Only an exact copy of the listing below will do.

Data extract:

= Beginning of Section =

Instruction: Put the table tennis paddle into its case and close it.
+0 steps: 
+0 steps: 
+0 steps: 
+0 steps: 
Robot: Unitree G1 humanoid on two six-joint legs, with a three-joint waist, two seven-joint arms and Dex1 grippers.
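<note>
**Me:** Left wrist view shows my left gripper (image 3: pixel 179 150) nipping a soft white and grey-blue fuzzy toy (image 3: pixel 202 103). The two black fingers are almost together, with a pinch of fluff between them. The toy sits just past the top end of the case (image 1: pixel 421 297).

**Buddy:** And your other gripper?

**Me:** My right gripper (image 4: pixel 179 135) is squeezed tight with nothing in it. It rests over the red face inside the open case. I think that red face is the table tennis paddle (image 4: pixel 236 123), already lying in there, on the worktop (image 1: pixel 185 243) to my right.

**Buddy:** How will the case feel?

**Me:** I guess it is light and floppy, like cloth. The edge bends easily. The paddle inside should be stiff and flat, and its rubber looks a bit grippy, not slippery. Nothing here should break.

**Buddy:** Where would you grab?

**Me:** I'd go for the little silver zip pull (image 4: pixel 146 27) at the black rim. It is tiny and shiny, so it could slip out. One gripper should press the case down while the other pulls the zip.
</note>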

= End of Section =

Answer area:
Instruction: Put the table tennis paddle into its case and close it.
+0 steps: 
+0 steps: 
+0 steps: 
+0 steps: 
Robot: Unitree G1 humanoid on two six-joint legs, with a three-joint waist, two seven-joint arms and Dex1 grippers.
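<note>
**Me:** Left wrist view shows my left gripper (image 3: pixel 179 150) nipping a soft white and grey-blue fuzzy toy (image 3: pixel 202 103). The two black fingers are almost together, with a pinch of fluff between them. The toy sits just past the top end of the case (image 1: pixel 421 297).

**Buddy:** And your other gripper?

**Me:** My right gripper (image 4: pixel 179 135) is squeezed tight with nothing in it. It rests over the red face inside the open case. I think that red face is the table tennis paddle (image 4: pixel 236 123), already lying in there, on the worktop (image 1: pixel 185 243) to my right.

**Buddy:** How will the case feel?

**Me:** I guess it is light and floppy, like cloth. The edge bends easily. The paddle inside should be stiff and flat, and its rubber looks a bit grippy, not slippery. Nothing here should break.

**Buddy:** Where would you grab?

**Me:** I'd go for the little silver zip pull (image 4: pixel 146 27) at the black rim. It is tiny and shiny, so it could slip out. One gripper should press the case down while the other pulls the zip.
</note>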

Nothing remains to be written for this exercise.